Weitere Nominierungen sind: Richard Billingham, ein Fotograf, der vor allem durch Portraits seiner Arbeiterklasse-Eltern bekannt wurde, die ihr Leben kettenrauchend und trinkend in einer Hochhaussozialwohnung in Birmingham verbringen; Mike Nelson, der Installationen aus gefundenen Objekten macht und von den Kettenhunden der Tagespresse dafür als "Abfallkünstler" heruntergemacht wird; sowie Martin Creed, dem angekreidet wird, dass er ein zerknülltes Blatt Papier als Skulptur für 2000 Pfund verkaufen konnte. Keiner von ihnen zählt zu den Insidern der Sofa-Kuschel-Mafia und ihr Oeuvre umfasst weit mehr als die einseitig herausgepickten, "anstößigen" Merkmale, an denen sich der populistische Mediengeist sensationslüstern aufgeilen kann.

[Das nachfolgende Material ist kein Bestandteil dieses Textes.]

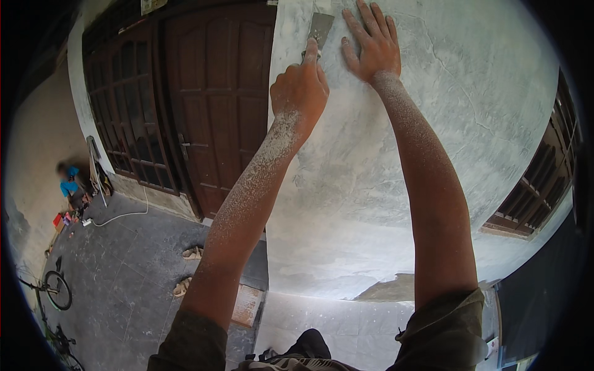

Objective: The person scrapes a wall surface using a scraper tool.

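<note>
My left hand (299, 91) is closed round the handle of a putty knife (321, 28), its index finger stretched along the tool toward the blade. The wide metal blade points up, against or close to the pale plastered wall (371, 185) near its left edge. Just right of the blade, my right hand (376, 51) rests with spread fingers against the wall and holds nothing. White dust speckles both forearms. A thin crack runs down the wall right of my right hand. Most of the knife's handle is hidden by my left hand.
Left of the wall's edge stands a brown wooden door (216, 105) beside a paned window (127, 105). Sandals (192, 253), a white cable (127, 214) and a bicycle (57, 290) are on the grey floor. A person in blue (69, 183) sits far left. A barred window (532, 179) is at right.
</note>
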Tool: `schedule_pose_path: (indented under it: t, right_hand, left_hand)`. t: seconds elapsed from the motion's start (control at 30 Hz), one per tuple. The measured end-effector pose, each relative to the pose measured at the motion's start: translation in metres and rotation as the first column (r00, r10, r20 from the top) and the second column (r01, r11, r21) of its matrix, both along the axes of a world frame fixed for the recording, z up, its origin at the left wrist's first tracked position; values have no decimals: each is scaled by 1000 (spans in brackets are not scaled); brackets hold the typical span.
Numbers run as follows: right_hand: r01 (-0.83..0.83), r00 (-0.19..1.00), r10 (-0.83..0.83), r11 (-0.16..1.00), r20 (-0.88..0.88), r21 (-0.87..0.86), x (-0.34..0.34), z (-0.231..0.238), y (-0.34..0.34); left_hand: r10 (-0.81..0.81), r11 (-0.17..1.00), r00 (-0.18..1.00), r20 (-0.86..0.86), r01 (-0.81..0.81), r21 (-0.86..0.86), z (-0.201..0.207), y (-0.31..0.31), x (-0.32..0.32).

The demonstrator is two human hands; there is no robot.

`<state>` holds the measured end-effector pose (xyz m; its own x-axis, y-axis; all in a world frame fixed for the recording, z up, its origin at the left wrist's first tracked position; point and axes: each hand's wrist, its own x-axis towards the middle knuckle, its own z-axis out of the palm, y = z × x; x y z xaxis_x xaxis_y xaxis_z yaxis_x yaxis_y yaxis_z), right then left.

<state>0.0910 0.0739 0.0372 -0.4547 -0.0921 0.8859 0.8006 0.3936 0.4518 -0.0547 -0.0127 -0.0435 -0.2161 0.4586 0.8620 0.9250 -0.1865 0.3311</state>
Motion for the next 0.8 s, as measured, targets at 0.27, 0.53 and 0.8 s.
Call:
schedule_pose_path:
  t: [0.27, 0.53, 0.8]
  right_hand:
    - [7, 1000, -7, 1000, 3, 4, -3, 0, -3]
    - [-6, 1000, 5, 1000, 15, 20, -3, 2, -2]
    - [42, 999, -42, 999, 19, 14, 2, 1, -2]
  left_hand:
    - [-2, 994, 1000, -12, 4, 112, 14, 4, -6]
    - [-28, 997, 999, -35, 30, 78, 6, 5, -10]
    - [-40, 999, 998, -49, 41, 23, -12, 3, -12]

Die Arbeiten der nominierten Künstler werden ab 7.November 2001 bis 20.Januar 2002 in der Tate Gallery gezeigt, der Gewinner des mit 20.000 Pfund dotierten Preises wird am 9.Dezember bekanntgegeben. Im Vorjahr hatte der in London lebende deutsche Fotograf Wolfgang Tillmans gewonnen.